An IUD, also known as an intra-uterine contraceptive device or coil is a device inserted in one’s uterus to prevent pregnancy and is among the long-term methods as one can keep an IUD in for up to five years but Nsabagasani says interviewees in this study where he was the Principal Investigator report removing the device before the intended time.
There were 244 participants from eleven districts including Arua, Bududa, Gulu, Iganga, Kabale, Kabarole, Kampala, Kasese, Kotido, Soroti, and Wakiso.
These findings come at a time when Uganda is struggling to hit global contraceptive use target of 50% for modern contraceptive use among women aged 15 to 49 years stands at 35% and yet the country has one of the highest fertility rates on the continent with Ministry of Health figures putting it at 5.4 children per woman.

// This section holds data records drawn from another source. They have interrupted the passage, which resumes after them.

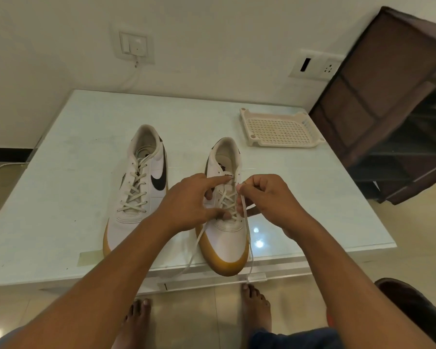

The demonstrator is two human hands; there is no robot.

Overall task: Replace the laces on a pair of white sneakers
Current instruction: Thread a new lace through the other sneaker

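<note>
Two white sneakers with tan soles and black swooshes stand side by side on a pale glass-topped table, toes toward me. The left sneaker is fully laced and untouched. Over the right sneaker, my left hand lies across the lacing, index finger stretched to the tongue and thumb pressing the lower laces. My right hand pinches a white lace at the shoe's right eyelets. Two loose lace ends trail down past the toe and over the table's front edge.
An empty cream perforated plastic tray sits at the table's back right. A dark brown fabric rack stands right of the table. Wall sockets and a white cable are behind. My bare feet are on the tiled floor below the table edge.
</note>
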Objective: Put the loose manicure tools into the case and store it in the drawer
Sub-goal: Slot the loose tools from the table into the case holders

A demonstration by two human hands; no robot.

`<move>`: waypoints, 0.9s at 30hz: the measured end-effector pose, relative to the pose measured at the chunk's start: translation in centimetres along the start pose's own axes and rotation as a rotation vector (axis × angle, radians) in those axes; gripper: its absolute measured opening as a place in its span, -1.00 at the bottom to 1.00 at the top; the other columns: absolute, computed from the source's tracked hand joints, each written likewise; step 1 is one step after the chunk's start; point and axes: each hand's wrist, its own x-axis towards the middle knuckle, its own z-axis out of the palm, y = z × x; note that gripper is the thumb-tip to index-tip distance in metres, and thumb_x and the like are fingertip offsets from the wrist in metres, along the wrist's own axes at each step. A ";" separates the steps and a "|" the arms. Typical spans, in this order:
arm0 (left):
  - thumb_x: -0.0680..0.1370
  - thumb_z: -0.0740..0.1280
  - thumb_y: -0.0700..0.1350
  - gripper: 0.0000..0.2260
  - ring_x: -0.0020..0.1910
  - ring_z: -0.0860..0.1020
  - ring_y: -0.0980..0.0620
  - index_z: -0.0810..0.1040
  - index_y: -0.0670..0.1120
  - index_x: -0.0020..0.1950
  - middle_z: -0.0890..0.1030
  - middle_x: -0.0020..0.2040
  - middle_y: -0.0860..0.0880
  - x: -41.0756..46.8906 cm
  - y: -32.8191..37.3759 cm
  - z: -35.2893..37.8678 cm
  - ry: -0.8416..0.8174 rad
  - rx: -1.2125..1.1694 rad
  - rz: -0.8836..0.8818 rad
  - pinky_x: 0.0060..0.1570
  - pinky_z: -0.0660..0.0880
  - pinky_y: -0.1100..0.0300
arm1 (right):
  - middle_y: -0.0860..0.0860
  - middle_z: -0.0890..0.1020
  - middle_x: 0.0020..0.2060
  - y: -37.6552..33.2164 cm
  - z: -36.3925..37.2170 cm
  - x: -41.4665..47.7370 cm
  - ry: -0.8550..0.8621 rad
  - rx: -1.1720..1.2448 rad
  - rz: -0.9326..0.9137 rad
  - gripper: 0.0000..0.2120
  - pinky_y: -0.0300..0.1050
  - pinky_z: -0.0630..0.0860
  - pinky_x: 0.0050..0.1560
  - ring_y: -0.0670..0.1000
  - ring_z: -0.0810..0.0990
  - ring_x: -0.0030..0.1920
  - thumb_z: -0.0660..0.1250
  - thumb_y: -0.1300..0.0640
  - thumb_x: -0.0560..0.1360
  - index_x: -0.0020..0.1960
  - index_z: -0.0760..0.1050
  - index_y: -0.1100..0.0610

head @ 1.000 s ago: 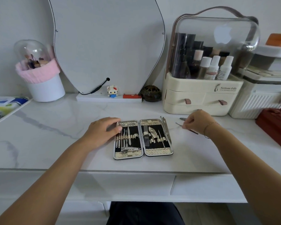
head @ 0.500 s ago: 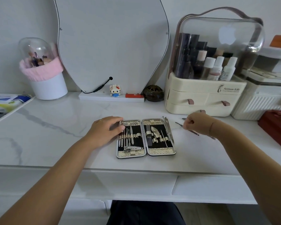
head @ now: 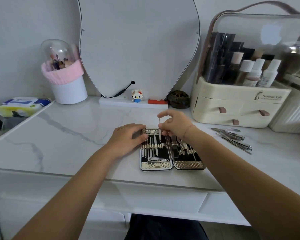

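An open gold-trimmed manicure case [head: 156, 166] lies flat at the middle of the marble tabletop, with several metal tools under its elastic loops. My left hand [head: 128, 139] rests flat on the case's upper left corner. My right hand [head: 175, 124] hovers over the top of the left half and pinches a thin metal tool [head: 159, 130], held upright with its tip pointing down at the loops. A pile of loose manicure tools [head: 233, 137] lies on the table to the right. The cream organizer's drawers [head: 232, 115] are shut.
A cosmetics organizer with a clear dome [head: 249, 49] stands at the back right. A curved mirror [head: 139, 45], a small figure [head: 136, 95] and a dark round holder [head: 179, 99] line the back. A pink-rimmed brush holder [head: 66, 80] and wipes [head: 21, 106] are at left.
My right hand left the pile of loose tools on the right and came over the case with one thin tool. My left hand stayed on the case.
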 end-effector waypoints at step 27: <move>0.56 0.20 0.16 -0.62 0.26 0.42 0.04 0.45 0.06 0.32 0.54 0.20 0.09 0.1 -0.1 0.0 -0.013 0.006 0.006 0.33 0.23 -0.08 | -0.05 0.36 -0.54 0.5 -0.4 -1.2 -0.100 -0.543 -0.166 -0.65 -0.21 0.23 -0.39 -0.10 0.30 -0.49 0.21 0.00 0.56 -0.34 0.53 0.10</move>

Also, by 2020, the United Nations had set to have countries reduce their unmet need for modern contraceptives to 10% and Uganda signed this commitment but to date, the country has failed to hit this target. According to findings of a Uganda Bureau of Statistics Survey whose results were released in February, 15% of women in need of these products still can’t get them.
Nsabagasani says the constant failure of contraceptive use to rise and yet studies show there is 99% knowledge of at least one modern contraception method among both women and men should be concerning.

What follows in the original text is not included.